Weiters verleitet die Verwendung von Trockenanzügen mangels entsprechendem Temperaturempfinden zu einem zu raschen Abtauchen in viel zu große Tiefen. Da ist einmal die eingeschränkte Beweglichkeit durch den dicken Neoprenanzug, dem Trockentauchanzug und den Handschuhen. Beim Tauchen in warmen Gewässern stellt ein rasches Abtauchen kaum ein Problem dar; in den kalten Gewässern hat jedoch eine zu geringe Adaptionszeit (Gewöhnung von Körper, Geist und Gerät an die extremen Umweltbedingungen) eine deutlich erhöhte Unfallgefahr zur Folge. Das Tauchen in größeren Höhen (Bergseetauchen) erfordert ein zusätzliches Fachwissen (Sonderbrevet) und auf ein entsprechendes Einstellen des Tauchcomputers sollte nicht vergessen werden.
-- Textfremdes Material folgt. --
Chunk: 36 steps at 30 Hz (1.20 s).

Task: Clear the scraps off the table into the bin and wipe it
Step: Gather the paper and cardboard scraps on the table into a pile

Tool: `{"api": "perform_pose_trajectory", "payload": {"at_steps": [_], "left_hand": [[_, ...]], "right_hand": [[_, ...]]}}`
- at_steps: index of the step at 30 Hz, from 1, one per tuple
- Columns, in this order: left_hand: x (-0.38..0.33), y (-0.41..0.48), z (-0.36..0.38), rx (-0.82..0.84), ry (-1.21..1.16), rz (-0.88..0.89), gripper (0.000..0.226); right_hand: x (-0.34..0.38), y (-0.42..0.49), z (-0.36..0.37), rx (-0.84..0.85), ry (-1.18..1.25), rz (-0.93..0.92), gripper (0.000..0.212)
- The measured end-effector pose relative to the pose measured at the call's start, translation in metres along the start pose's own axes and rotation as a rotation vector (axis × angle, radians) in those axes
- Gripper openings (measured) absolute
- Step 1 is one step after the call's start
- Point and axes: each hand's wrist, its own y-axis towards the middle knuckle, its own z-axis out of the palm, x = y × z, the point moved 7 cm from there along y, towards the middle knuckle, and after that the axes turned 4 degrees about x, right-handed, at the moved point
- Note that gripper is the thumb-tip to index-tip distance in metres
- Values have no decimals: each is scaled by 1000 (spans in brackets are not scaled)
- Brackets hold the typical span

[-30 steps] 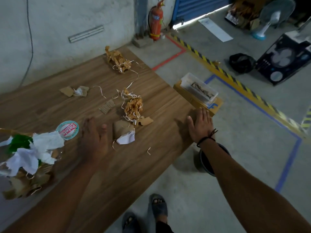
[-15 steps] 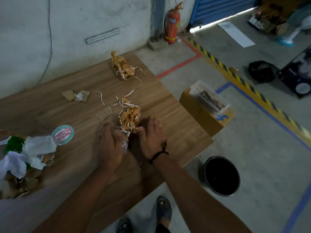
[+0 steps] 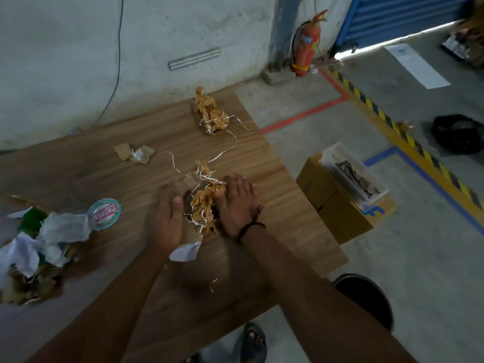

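Note:
A wad of orange-brown paper scraps with white strings [image 3: 204,205] lies mid-table on the wooden table [image 3: 275,205]. My left hand [image 3: 167,221] presses against its left side and my right hand [image 3: 235,205] against its right, cupping it between them. A white paper scrap [image 3: 184,252] pokes out under my left wrist. A second orange wad [image 3: 210,113] sits at the far edge. Two small cardboard pieces [image 3: 135,153] lie at the back left. The black bin [image 3: 366,294] stands on the floor beside the table's near right corner, partly behind my right forearm.
A heap of white, green and brown scraps [image 3: 34,247] with a round label [image 3: 104,214] fills the table's left. A cardboard box [image 3: 340,205] with a clear tray stands right of the table. A fire extinguisher [image 3: 305,45] stands by the wall. My sandalled foot [image 3: 252,341] is below.
My right hand came in from the table's right edge to the wad. Both hands have closed in on the scraps and pushed them together; the view shifted slightly.

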Motion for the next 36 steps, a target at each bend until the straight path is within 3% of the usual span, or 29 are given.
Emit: {"api": "perform_pose_trajectory", "payload": {"at_steps": [4, 7, 9, 12, 16, 21, 25, 27, 29, 31, 33, 36], "left_hand": [[6, -2, -25, -117, -35, -16, 53], [17, 3, -54, -167, -56, -92, 47], [18, 8, -65, -179, -74, -85, 45], [18, 7, -61, -141, -90, -118, 45], [29, -1, -31, -20, -55, -115, 52], [35, 2, -25, 5, -53, -80, 59], [33, 1, -32, 72, -136, -58, 55], [43, 7, -43, 79, -154, -107, 54], [50, 20, -55, 59, -216, -111, 61], [51, 41, -65, 15, -256, -78, 66], [53, 67, -68, 0, -223, -48, 64], [61, 110, -60, 42, -14, -52, 72]], "right_hand": [[37, -11, 4, 79, 122, -149, 85], [6, 11, -41, -40, 114, -89, 71], [-34, 39, -74, -123, 62, 40, 78], [-66, 69, -74, -46, -98, 100, 83], [-48, 71, -36, -23, -236, 90, 94], [47, 50, 26, 112, -218, -198, 96], [82, 36, 22, 162, 12, -318, 74], [67, 47, -5, 68, 48, -269, 67], [28, 73, -33, -28, 39, -108, 65], [-13, 100, -58, -95, -41, 45, 76], [-37, 124, -67, -83, -132, 88, 88], [-38, 144, -51, -16, -227, 67, 79]]}}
Sehr selten wird in diesem Zusammenhang aber auch der Umstand beachtet, dass man nach dem Tauchgang im Bergsee rasche Höhenwechsel unternimmt. Häufig führt der Ortswechsel von einem See zum anderen über eine Pass-Straße oder man unternimmt nach einem Tauchgang eine Wanderung oder gar eine Seilbahnfahrt auf einen Berg, wodurch eine erhöhte Gefahr einer Dekompressionserkrankung besteht. Die Vereisungsgefahr der Atemregler kann selbst bei besten Geräten nicht vollständig ausgeschlossen werden! Um dem vorzubeugen sollte auf eine normgerechte trockene Atemluft und auf eine sachgemäße Handhabung besonderen Wert gelegt werden. Zudem sollten beim Tauchen in kalten Gewässern grundsätzlich zwei getrennte Reglersysteme verwendet werden. Die Verwendung eines Oktopus an einer gemeinsamen 1. Stufe genügt hier nicht, da vielfach die Vereisung in der 1. Stufe auftritt, was einen Anstieg des Mitteldrucks und somit ein Abblasen der 2. Stufen zur Folge hat. Im Vertrauen auf sein gutes Gerät wird vielfach auf ein entsprechendes Trainieren des richtigen Verhaltens bei abblasendem Atemregler verzichtet, weshalb leider immer wieder schwerwiegende Tauchzwischenfälle passieren.